The Drowning Game

Since he’d died on his stomach, the EMTs had turned Dad onto his back. He was in full rigor mortis, so his upper lip was mashed into his gums and curled into a sneer, exposing his khaki--colored teeth. His hands were spread in front of his face, palms out. Dad’s eyes stared up and to the left and his entire face was grape--pop purple.

What struck me when I first saw him—-after I inhaled my gum—-was that he appeared to be warding off a demon. I should have waited until the mortician was done with him, because I knew I’d never get that image out of my mind.

I walked out of Dad’s room on unsteady feet, determined not to cry in front of these strangers. The deputy and the sheriff stood outside my bedroom, examining the door to it. Both of them looked confused.

“Petty,” Sheriff Bloch said.

I stopped in the hall, feeling even more violated with them so close to my personal items and underwear.

“Yes?”

“Is this your bedroom?”

I nodded.

Sheriff and deputy made eye contact. The coroner paused at the top of the stairs to listen in. This was what my dad had always talked about—-the judgment of busybody outsiders, their belief that somehow they needed to have a say in the lives of -people they’d never even met and knew nothing about.

The three men seemed to expect me to say something, but I was tired of talking. Since I’d never done much of it, I’d had no idea how exhausting it was.

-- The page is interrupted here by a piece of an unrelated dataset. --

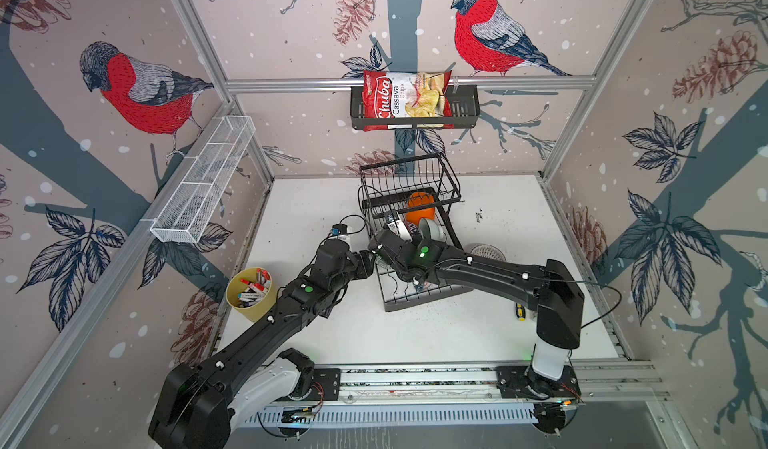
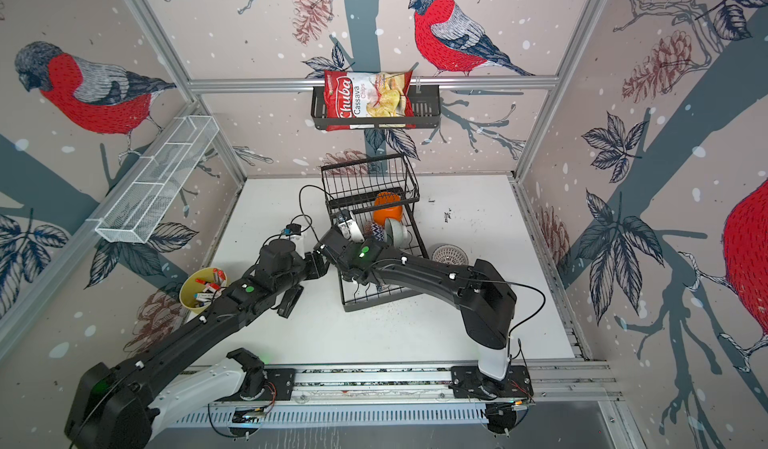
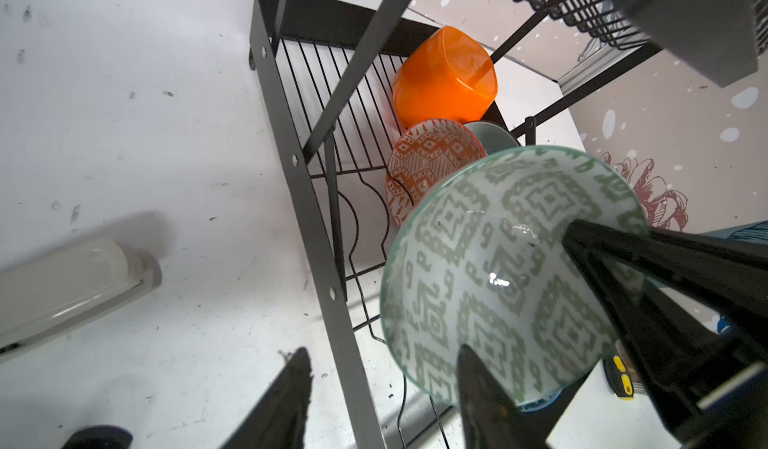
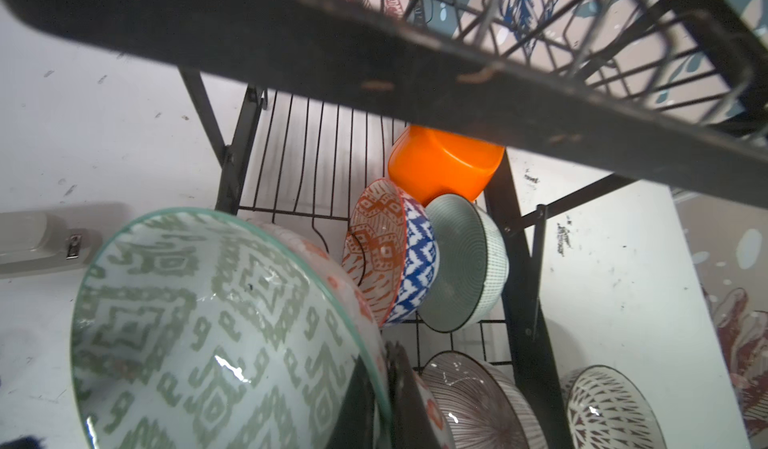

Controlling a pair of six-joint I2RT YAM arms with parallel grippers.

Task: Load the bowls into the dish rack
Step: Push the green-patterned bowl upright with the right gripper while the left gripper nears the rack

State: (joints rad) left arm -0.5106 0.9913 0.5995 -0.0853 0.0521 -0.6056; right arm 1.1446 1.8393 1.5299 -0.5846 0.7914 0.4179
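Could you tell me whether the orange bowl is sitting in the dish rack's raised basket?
No, the orange bowl lies on the rack's base tray, underneath the raised basket, in the right wrist view.

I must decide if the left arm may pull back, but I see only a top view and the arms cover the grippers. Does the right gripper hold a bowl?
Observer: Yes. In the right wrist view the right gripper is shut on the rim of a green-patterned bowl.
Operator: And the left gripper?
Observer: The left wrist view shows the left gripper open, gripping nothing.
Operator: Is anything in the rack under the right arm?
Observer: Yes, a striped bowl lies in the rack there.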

The deputy said, “Why are there six dead bolts on the outside of your door?”

It was none of his business, but I had nothing to be ashamed of.

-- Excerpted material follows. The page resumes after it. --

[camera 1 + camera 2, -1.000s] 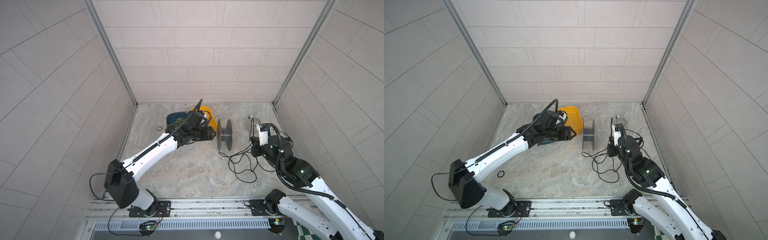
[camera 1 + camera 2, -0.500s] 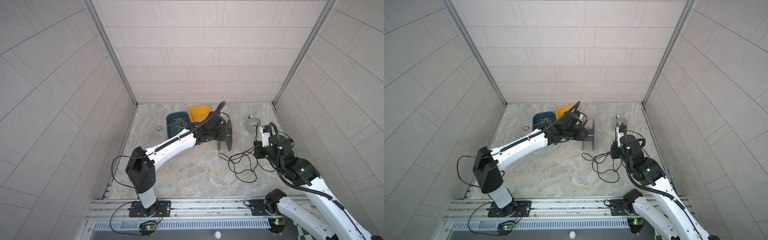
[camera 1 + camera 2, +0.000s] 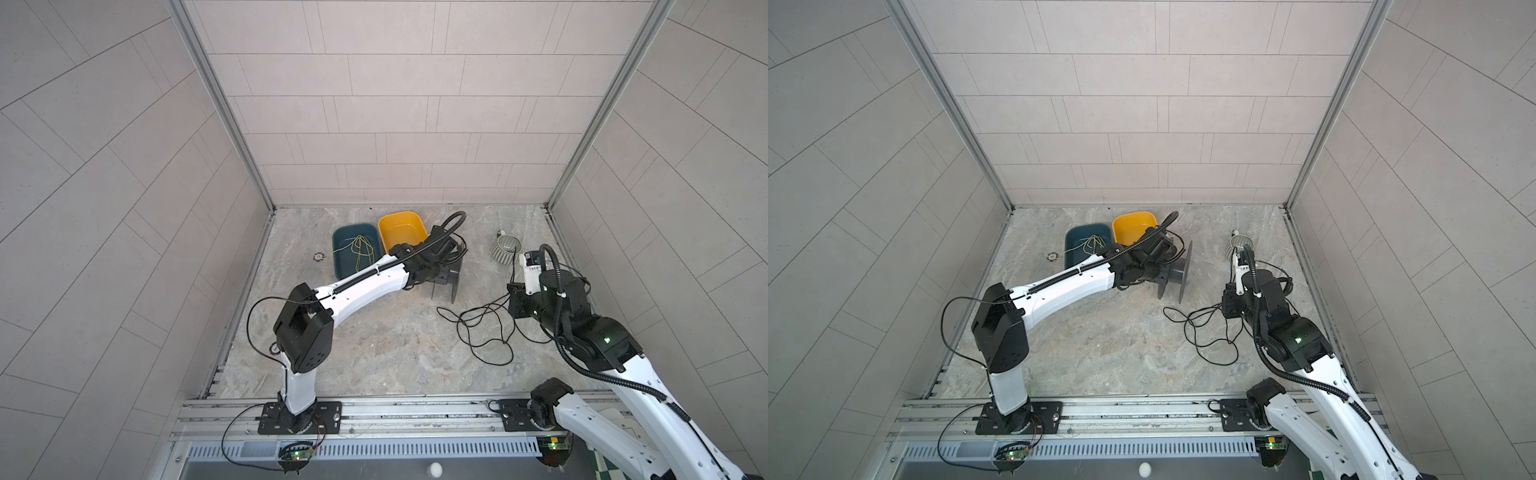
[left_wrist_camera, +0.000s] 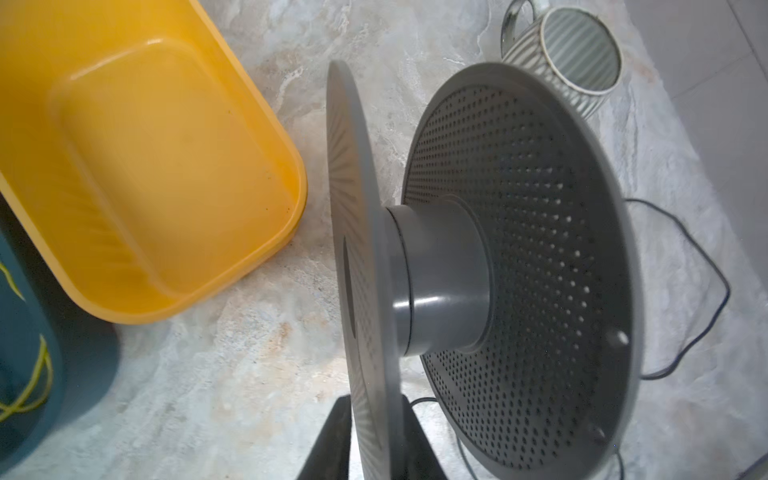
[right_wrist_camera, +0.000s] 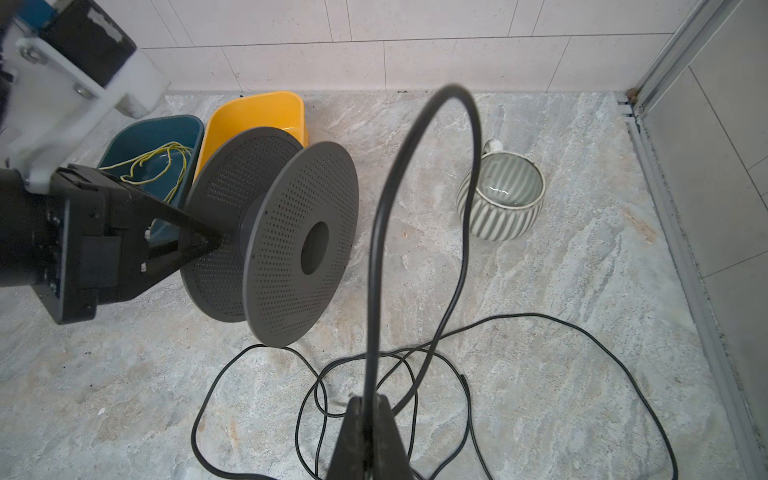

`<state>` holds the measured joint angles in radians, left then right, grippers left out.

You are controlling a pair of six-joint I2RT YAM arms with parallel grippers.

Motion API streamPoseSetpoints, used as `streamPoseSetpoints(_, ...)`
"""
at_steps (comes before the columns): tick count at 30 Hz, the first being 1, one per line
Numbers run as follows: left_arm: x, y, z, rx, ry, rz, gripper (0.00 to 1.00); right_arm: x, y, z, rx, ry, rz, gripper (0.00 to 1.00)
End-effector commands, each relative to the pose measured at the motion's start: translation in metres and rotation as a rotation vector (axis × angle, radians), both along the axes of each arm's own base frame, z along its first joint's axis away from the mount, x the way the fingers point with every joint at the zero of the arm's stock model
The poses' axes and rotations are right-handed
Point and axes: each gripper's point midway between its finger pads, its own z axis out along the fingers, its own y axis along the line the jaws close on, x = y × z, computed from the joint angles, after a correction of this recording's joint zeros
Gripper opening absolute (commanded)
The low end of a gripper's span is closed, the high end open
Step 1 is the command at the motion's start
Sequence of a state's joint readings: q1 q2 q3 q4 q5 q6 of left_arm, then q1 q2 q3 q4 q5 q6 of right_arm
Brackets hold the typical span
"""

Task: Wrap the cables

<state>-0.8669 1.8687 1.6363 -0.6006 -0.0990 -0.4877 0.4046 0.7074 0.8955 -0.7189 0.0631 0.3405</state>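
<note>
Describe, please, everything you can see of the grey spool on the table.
The grey spool looks like matte plastic: two round flanges dotted with small holes, joined by a smooth, bare hub with a central bore. It stands on its rims on the table, axle level. The left gripper pinches one flange's edge; no cable is wound on it.

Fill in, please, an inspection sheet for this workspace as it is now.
Surface: marbled tabletop; no spill seen.
Job's things: black cable in loose loops on the tabletop; grey spool, hub bare.
Clutter: empty yellow tub; teal tub holding a yellow-green cord; striped mug; small ring.
Grippers: left gripper closed on a spool flange; right gripper shut on the cable.
Cables: ribbed hoses on both arms; thin lead looping by the left arm's base.
Surroundings: tiled walls; metal rail in front.
</note>
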Motion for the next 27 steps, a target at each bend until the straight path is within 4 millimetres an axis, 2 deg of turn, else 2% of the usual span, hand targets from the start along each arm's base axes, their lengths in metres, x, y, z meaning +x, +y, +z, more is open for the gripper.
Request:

“So Dad could lock me in, of course.”





Chapter 2


THE MEN ALL exchanged glances again.

“As . . . punishment?” the sheriff said.

I sighed, weary. “For my protection.”

“When did your father lock you in your room?”

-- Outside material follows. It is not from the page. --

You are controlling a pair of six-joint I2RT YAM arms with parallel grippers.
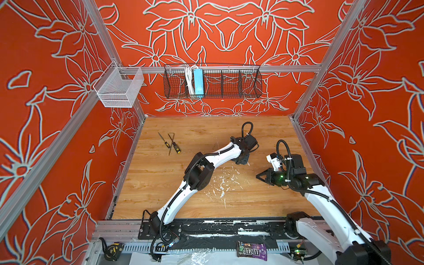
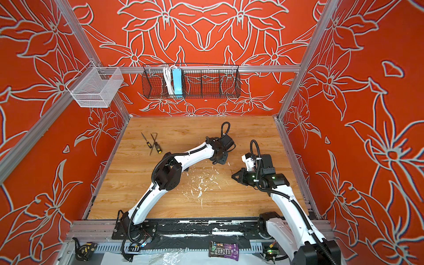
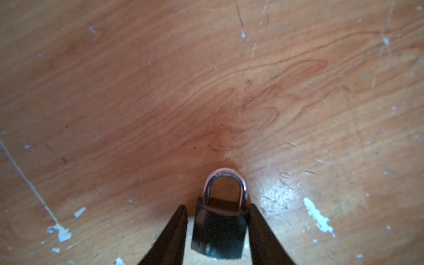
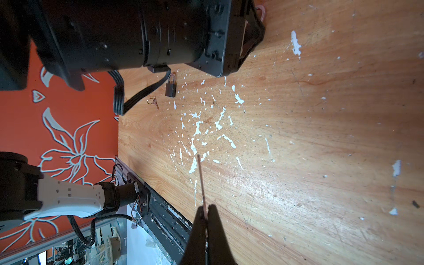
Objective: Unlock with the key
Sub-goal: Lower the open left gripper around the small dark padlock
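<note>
Dark padlock [image 3: 219,231], orange floral walls [image 1: 46,91], wood-grain table [image 1: 183,128].

The only legible writing is the brand "m&m's", in big white letters on a purple and brown sweet packet [image 1: 252,251], seen in both top views [image 2: 223,251]. The packet lies off the counter [image 1: 174,183], below its front edge and toward the right front corner, across a slotted grey strip [image 1: 206,247]. From these views the lettering is upside down. Smaller print on the same wrapper is too fine to read. In the left wrist view, the padlock [image 3: 219,229] has faint marks on its shackle, too blurred to make out.
</note>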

“Every night since I was three,” I said, and went downstairs.

While the men in Dad’s room finished up, I gazed between the steel bars welded over one of the west--facing living room windows and watched dusk settle over the greening Kansas landscape. On a clear, early spring day like this the horizon seemed thirty or more miles away, nothing between me and it but cloudless sky and rolling prairie, patches of foxtail millet, goosegrass, yellow fawn lilies and blue phlox, black and brown beef cattle, and our family of five tall, sprawling oak trees, which were starting to sprout leaves.

I learned early not to praise the beauty I saw around me. Dad liked to show me how the pretty surface of things in this world always hid ugliness. For instance, the Star of Bethlehem flowers that grow like crazy by the side of the road are poisonous. And those oak trees. In the summertime they’re robed in hundreds of succulent, transparent--green leaves that clap politely in the breezes like spectators at a golf match. In the fall they turn Creamsicle orange with brilliant red edges. But when the bitter winter winds strip the leaves away, you see what the trees are really made of: sinister, granite--hard bark, angry--looking and full of vengeance for having to endure the deranged Kansas weather, those extremes of heat, cold, and humidity, the relentless wind, the sleet, the lightning.

Out here in northwest Niobe County, there’s little that dares stand in weather’s way, to talk it down off the ledge of its rage—-no trees except the five brave oaks, no other buildings. The nearest town, the one our junk mail comes to, is called Saw Pole and is fifteen miles away. Weather has peeled the paint from our house, the only one for thirteen miles in every direction, leaving the wood siding bleached gray, the color of bird crap. Memory snapshots from when I was three tell me the house was butter yellow at the time we moved here from Detroit. Now, you can still see fragments of color, remnants of someone else’s life, someone who raised flowers and watered a lawn and planted crops.

Watching out that window occupied me until the crowd began to thin—-first the firemen departed, then the paramedics, the police, and finally the coroner and his minions pushing Dad’s black--bagged body out on a gurney. Randy King was the last one there, still standing against the wall in the living room. Something about him, that pose, made me think of Curly in Of Mice and Men.

“If you want to go up and pick out a suit for your daddy to be buried in, I’ll take it on over to the mortuary,” he said from under the hat. I was glad I didn’t have to look at those pinprick pupils of his.

I went up the stairs and stopped in front of Dad’s bedroom door. It was as if there was electric fencing keeping me from going in, powered by my dad’s glare. But I didn’t have time to psych myself up. The sooner I got the clothes, the sooner I could get this last person out of the house, and the closer I would be to having the house to myself, doing whatever I wanted, for the first time ever.